**YOUR INSTRUCTIONS:** With the pictures set aside, write out all of the data exactly as it stands.

- - - - -

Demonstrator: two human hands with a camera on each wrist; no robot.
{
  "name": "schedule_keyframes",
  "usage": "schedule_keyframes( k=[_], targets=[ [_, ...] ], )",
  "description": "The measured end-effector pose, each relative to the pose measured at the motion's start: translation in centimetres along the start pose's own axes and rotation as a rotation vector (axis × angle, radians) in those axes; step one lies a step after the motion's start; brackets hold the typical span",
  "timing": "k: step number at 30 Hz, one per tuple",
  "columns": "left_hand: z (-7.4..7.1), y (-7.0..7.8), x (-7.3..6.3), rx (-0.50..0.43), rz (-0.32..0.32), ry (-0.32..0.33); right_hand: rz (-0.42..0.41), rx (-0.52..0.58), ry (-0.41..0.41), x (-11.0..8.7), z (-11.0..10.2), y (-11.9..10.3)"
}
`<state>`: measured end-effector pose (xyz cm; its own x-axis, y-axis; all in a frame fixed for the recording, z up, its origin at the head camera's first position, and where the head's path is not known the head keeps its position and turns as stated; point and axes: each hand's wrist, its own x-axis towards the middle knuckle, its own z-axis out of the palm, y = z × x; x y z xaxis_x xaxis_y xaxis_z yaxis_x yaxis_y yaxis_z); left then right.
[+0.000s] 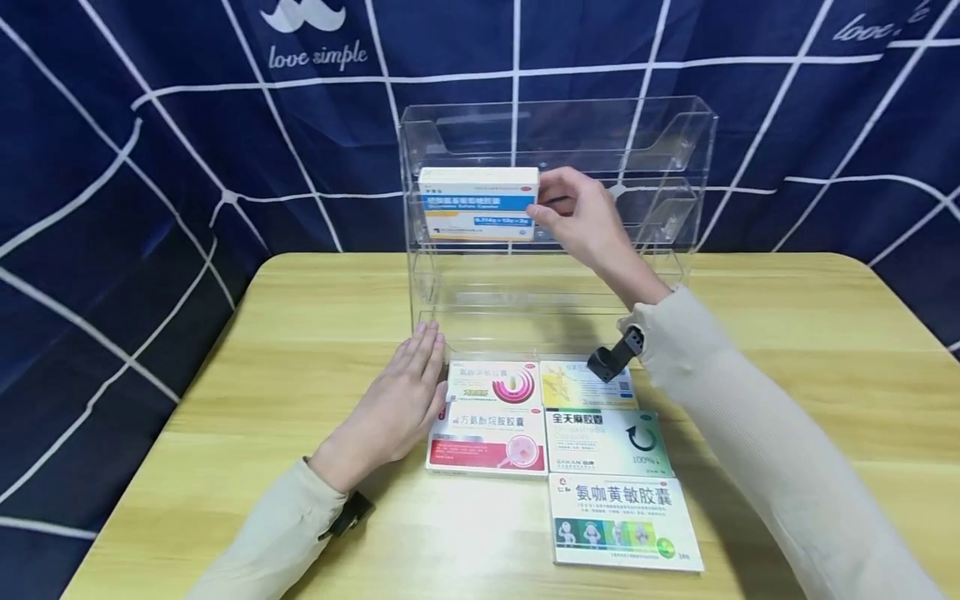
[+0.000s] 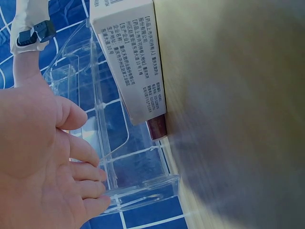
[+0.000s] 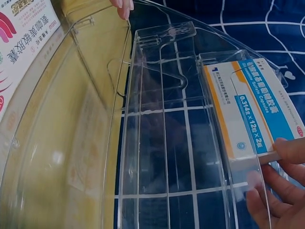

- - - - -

**SOLUTION TO THE PROBLEM:**
Demonstrator: two human hands with a camera on each wrist; no robot.
{
  "name": "schedule_keyframes",
  "usage": "schedule_keyframes( k=[_], targets=[ [_, ...] ], )",
  "description": "The measured end-effector pose, each relative to the pose measured at the motion's start: translation in centimetres along the start pose's own axes and rotation as a rotation vector (axis × angle, radians) in those axes; step one lies a step after the motion's start; brackets hold the typical span",
  "timing": "k: step number at 30 Hz, one per tuple",
  "columns": "left_hand: z (-7.4..7.1), y (-7.0..7.8), x (-7.3..6.3), rx (-0.50..0.43), rz (-0.32..0.32), ry (-0.32..0.33); right_hand: rz (-0.42..0.41), rx (-0.52..0.58), ry (-0.41..0.41), x (-11.0..8.7), z (-11.0..10.2), y (-11.9..10.3)"
}
`<state>`: measured end-effector pose (xyz cm; its own x-axis, y-axis; all in a frame fixed for the recording, z up, its origin at the head camera's first position, and where the head's path is not known the head keeps its position and turns as stated; point and axes: each hand's wrist, its own x-axis towards the middle knuckle, its own z-axis out of the palm, y = z × x; x y z xaxis_x xaxis_y xaxis_z yaxis_x yaxis_y yaxis_z); left then right.
[+0.000s] 
[+0.000s] 
[+0.000s] 

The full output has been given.